Output the full listing verbatim.

Data extract Block Start

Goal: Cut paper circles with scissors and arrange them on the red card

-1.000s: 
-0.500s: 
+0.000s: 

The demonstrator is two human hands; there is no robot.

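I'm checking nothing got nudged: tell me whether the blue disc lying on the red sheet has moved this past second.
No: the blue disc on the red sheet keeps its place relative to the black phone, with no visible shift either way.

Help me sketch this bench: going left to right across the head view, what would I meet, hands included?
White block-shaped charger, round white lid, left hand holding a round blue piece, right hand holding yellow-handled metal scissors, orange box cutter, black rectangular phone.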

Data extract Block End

== Result below ==
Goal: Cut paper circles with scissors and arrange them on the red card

-1.000s: 
-0.500s: 
+0.000s: 

The demonstrator is two human hands; there is no robot.

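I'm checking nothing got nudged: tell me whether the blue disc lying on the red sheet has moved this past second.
No: the blue disc on the red sheet keeps its place relative to the black phone, with no visible shift either way.

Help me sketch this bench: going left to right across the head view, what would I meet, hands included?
White block-shaped charger, round white lid, left hand holding a round blue piece, right hand holding yellow-handled metal scissors, orange box cutter, black rectangular phone.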

Nothing further is required for this answer.